(Task data Opens)
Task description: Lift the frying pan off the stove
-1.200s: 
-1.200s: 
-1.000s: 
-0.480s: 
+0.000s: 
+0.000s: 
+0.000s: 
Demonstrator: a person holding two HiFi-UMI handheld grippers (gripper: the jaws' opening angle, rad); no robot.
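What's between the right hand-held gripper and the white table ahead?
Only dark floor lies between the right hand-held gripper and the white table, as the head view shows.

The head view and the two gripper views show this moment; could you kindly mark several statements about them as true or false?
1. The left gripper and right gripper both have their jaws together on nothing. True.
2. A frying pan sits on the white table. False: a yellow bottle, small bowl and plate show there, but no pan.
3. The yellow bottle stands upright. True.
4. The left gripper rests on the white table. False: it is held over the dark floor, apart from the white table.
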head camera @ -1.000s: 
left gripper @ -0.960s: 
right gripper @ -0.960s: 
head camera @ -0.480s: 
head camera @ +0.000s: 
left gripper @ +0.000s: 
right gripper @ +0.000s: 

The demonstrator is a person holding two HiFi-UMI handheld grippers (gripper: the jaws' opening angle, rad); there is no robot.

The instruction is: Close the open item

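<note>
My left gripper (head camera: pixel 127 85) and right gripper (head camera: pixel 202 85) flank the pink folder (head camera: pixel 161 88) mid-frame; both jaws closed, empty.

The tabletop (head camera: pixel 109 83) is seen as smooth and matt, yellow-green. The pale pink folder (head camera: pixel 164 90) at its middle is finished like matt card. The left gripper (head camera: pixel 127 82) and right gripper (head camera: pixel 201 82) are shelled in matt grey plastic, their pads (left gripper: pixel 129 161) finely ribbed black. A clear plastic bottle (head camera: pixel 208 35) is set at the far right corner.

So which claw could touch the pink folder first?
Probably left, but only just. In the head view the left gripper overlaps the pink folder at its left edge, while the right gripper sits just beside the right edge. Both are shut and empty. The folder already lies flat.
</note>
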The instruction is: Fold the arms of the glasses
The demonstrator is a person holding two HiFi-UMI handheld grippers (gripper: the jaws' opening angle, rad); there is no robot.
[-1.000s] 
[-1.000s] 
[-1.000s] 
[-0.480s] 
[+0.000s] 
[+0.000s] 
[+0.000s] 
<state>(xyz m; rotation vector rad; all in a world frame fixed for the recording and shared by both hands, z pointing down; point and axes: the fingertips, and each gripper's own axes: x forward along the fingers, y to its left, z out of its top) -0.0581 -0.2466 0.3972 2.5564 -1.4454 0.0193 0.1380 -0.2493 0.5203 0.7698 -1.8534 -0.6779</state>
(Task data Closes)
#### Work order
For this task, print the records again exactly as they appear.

#### Answer space
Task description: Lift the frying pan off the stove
-1.200s: 
-1.200s: 
-1.000s: 
-0.480s: 
+0.000s: 
+0.000s: 
+0.000s: 
Demonstrator: a person holding two HiFi-UMI handheld grippers (gripper: the jaws' opening angle, rad); no robot.
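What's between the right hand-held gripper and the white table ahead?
Only dark floor lies between the right hand-held gripper and the white table, as the head view shows.

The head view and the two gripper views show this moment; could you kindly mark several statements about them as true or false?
1. The left gripper and right gripper both have their jaws together on nothing. True.
2. A frying pan sits on the white table. False: a yellow bottle, small bowl and plate show there, but no pan.
3. The yellow bottle stands upright. True.
4. The left gripper rests on the white table. False: it is held over the dark floor, apart from the white table.
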head camera @ -1.000s: 
left gripper @ -0.960s: 
right gripper @ -0.960s: 
head camera @ -0.480s: 
head camera @ +0.000s: 
left gripper @ +0.000s: 
right gripper @ +0.000s: 

The demonstrator is a person holding two HiFi-UMI handheld grippers (gripper: the jaws' opening angle, rad); there is no robot.

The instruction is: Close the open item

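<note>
My left gripper (head camera: pixel 127 85) and right gripper (head camera: pixel 202 85) flank the pink folder (head camera: pixel 161 88) mid-frame; both jaws closed, empty.

The tabletop (head camera: pixel 109 83) is seen as smooth and matt, yellow-green. The pale pink folder (head camera: pixel 164 90) at its middle is finished like matt card. The left gripper (head camera: pixel 127 82) and right gripper (head camera: pixel 201 82) are shelled in matt grey plastic, their pads (left gripper: pixel 129 161) finely ribbed black. A clear plastic bottle (head camera: pixel 208 35) is set at the far right corner.

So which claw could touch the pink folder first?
Probably left, but only just. In the head view the left gripper overlaps the pink folder at its left edge, while the right gripper sits just beside the right edge. Both are shut and empty. The folder already lies flat.
</note>
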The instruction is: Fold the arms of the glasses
The demonstrator is a person holding two HiFi-UMI handheld grippers (gripper: the jaws' opening angle, rad); there is no robot.
[-1.000s] 
[-1.000s] 
[-1.000s] 
[-0.480s] 
[+0.000s] 
[+0.000s] 
[+0.000s] 
<state>(xyz m; rotation vector rad; all in a world frame fixed for the recording and shared by both hands, z pointing down; point and axes: the fingertips, and each gripper's own axes: x forward along the fingers, y to its left, z out of its top) -0.0581 -0.2466 0.3972 2.5564 -1.4454 0.0193 0.1380 -0.2493 0.5203 0.7698 -1.8534 -0.6779</state>

Nothing more remains to be added to this answer.